Sam Johnson is taking a close look at the membership program at Columbia River Maritime Museum and is considering hiring a consultant to evaluate their program and suggest ways in which they can build their membership. He asks if any of the CAMM members have used a consultant recently and would recommend that consultant?
Send your responses to Sam at <firstname.lastname@example.org>.
During its October 8, 2015 meeting, the Council of American Maritime Museum (CAMM) Board approved the Lowell’s Boat Shop’s application for membership. They are delighted to welcome this maritime museum and educational facility to the CAMM community.
CAMM’s newest member is located in Amesbury, Massachusetts. Courtesy of Lowell’s Boat Shop
Located in Amesbury, Massachusetts on the North bank of the Merrimac River, Lowell’s Boat Shop was established in 1793. According to their website it is the “oldest continuously operating boat shop in America and is cited as the birthplace of the legendary fishing dory. . . . skilled craftsmen continue to build wooden boats in the Lowell tradition on the property purchased by founder Simeon Lowell in the 1700s. The oldest buildings remaining on the site are combined Greek revival structures that were built in the early 1860s: the downriver shop by Simeon’s grandson, Hiram Lowell, and the adjacent Morrill and Flanders boat shop that was moved to the site by Hiram’s son, Fred E. Lowell. In the 1940s, Ralph Lowell, the last of the Lowell family to own the business, further expanded the building at each end with the additions of the Office and the Paint Room.”
Designated a National Historic Landmark in in 1990, the Boat Shop has been run as a non-profit working museum since 1994. In January 2007, the Boat Shop was purchased by Lowell’s Maritime Foundation whose mission is “to preserve and perpetuate the art and craft of wooden boat building and promote the history of Lowell’s Boat Shop and its environs.” Lowell’s continues to build its full line of dories and skiffs for oar, sail or power. Innovative educational programs and exhibits are offered to the public throughout the year, and rowing is available seasonally.
Photo courtesy of Florida Maritime Museum
At their last meeting, the Council of American Maritime Museum’s Board unanimously voted to approve the Florida Maritime Museum’s application for affiliate status. They are delighted to have this Gulf Coast institution included in CAMM’s membership.
According to their website, “the Florida Maritime Museum is sponsored by Manatee County Clerk of Circuit Courts, and is situated on almost 4 acres of land in the historic fishing village of Cortez. Cortez Villagers have survived hurricanes, economic depressions and threats to their livelihood from a reduction in fishing grounds and regulations on the fishing industry. The residents of this community are passionate about preserving the past and ensuring that current and future residents and visitors to Manatee County understand the significance of Cortez Village and the broader maritime history of the area.”

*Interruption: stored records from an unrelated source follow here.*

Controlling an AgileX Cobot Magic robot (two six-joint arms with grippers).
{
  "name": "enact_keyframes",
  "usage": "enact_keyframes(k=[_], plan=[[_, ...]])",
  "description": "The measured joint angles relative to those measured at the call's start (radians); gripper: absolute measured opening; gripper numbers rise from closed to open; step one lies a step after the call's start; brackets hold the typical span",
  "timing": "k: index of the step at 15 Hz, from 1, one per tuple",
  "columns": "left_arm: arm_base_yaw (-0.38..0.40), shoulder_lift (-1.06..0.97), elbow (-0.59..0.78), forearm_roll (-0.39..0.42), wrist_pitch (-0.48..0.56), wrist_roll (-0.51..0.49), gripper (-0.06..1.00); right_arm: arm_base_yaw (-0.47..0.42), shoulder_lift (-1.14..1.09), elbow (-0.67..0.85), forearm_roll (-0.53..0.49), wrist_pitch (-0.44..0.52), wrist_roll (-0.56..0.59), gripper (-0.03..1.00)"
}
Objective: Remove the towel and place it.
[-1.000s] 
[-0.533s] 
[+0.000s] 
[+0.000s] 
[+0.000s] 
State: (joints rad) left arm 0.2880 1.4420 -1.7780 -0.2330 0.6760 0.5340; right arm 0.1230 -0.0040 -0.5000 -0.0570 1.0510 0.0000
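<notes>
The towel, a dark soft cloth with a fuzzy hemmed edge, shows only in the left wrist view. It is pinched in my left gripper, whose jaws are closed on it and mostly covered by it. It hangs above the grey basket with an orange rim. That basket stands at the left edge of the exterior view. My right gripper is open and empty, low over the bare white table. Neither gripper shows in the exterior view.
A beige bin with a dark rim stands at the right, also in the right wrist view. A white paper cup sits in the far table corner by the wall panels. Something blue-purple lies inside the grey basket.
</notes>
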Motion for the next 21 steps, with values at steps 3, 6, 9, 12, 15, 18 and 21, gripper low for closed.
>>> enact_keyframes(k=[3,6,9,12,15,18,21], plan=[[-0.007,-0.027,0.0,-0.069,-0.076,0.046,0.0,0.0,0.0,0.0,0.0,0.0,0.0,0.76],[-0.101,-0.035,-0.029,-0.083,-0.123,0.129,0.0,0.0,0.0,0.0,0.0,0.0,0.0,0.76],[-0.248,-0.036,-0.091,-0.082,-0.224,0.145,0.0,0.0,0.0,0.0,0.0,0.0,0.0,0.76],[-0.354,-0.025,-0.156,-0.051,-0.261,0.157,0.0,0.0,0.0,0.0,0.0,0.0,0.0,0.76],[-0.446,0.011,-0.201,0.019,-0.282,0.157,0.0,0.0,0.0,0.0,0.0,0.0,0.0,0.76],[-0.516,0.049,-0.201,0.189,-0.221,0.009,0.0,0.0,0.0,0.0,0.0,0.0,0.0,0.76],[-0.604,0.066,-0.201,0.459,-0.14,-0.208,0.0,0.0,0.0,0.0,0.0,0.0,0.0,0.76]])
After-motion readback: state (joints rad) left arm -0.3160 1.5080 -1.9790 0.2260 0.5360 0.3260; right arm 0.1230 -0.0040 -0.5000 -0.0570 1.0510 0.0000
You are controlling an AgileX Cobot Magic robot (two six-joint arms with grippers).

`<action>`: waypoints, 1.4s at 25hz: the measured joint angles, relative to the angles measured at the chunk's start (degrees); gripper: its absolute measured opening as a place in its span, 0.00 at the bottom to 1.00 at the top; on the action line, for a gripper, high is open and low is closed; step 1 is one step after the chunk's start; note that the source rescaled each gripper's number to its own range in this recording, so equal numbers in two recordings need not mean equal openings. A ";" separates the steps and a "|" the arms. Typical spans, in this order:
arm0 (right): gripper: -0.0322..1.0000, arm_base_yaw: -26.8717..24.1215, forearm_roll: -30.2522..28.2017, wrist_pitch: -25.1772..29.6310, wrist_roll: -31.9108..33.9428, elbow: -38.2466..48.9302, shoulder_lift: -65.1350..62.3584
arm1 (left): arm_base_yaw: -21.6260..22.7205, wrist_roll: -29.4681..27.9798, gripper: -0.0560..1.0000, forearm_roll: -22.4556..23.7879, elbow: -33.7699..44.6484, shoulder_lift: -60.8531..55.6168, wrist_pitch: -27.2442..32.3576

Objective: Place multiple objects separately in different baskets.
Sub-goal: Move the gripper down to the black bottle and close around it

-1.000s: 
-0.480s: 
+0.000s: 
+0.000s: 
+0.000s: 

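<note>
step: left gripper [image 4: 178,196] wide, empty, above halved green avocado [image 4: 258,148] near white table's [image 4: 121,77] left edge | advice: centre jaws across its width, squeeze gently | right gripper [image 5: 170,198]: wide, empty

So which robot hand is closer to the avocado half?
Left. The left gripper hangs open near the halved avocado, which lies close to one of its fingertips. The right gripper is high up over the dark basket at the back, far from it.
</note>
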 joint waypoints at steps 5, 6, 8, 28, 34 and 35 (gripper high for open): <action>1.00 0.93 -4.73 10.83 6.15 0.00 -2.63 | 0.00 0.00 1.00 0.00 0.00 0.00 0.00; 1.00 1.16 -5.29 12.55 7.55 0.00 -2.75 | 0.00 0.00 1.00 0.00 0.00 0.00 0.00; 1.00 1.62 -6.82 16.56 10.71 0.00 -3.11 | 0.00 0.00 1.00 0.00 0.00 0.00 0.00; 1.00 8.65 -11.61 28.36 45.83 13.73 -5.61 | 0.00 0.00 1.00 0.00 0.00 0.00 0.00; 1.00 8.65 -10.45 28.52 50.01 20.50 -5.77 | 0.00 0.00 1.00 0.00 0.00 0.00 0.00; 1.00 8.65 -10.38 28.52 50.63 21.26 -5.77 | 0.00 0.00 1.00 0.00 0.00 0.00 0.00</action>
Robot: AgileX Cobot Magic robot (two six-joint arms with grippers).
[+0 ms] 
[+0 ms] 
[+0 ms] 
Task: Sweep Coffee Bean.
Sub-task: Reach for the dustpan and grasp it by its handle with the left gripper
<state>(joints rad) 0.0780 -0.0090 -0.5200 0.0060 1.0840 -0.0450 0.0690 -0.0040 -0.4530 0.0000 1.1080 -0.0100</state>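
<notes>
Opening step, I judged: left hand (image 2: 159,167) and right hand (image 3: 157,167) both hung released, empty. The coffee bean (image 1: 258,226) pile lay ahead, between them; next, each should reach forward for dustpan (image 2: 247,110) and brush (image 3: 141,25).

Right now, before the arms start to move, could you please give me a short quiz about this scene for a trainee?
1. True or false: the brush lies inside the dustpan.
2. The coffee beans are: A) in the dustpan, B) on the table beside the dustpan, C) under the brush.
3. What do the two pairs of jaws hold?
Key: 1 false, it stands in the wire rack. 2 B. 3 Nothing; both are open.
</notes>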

“Founded on the importance of this regional, commercial fishing industry, FMM tells a number of stories pertinent to all aspects of Florida’s maritime history. Exhibits include historic photographs, boat models, tools, instruments, and other historically significant material relevant to Florida’s maritime culture and history. The museum is also home to a research library that includes a variety of books, plans, logs, diaries, periodicals, letters, records and related archival material whose content is relevant to research concerning maritime subjects with special emphases on Florida’s Gulf Coast.”
S.S. Lane Victory, built in Los Angeles in 1945, is open to the public on the San Pedro waterfront. Photo by Candace Clifford
CAMM President Dave Pearson welcomes Gregory Williams, Executive Director of S.S. Lane Victory at CAMM’s business meeting on battleship Iowa during the recent conference.
Owned and operated by the U.S. Merchant Marine Veterans of World War II, the S.S. Lane Victory is CAMM’s newest member.
According to their website: “S.S. Lane Victory served with distinction during World War II, The Korean War, and the Vietnam War as well as in times of peace as part of the merchant fleet. After years of deterioration in mothballs, it took countless hours of restoration to put her back into her original condition by volunteers of the United States Merchant Marine Veterans of World War II. A nationally recognized historic landmark, the S.S. Lane Victory now serves as a living museum and memorial to the service and sacrifices of all Merchant Marine sailors and Navy Armed Guardsmen. Several times each summer she sails into the past on one of her ‘Victory At Sea’ cruises where ‘old salts’ can reminisce about adventures past, and younger generations can catch a glimpse of bygone times.”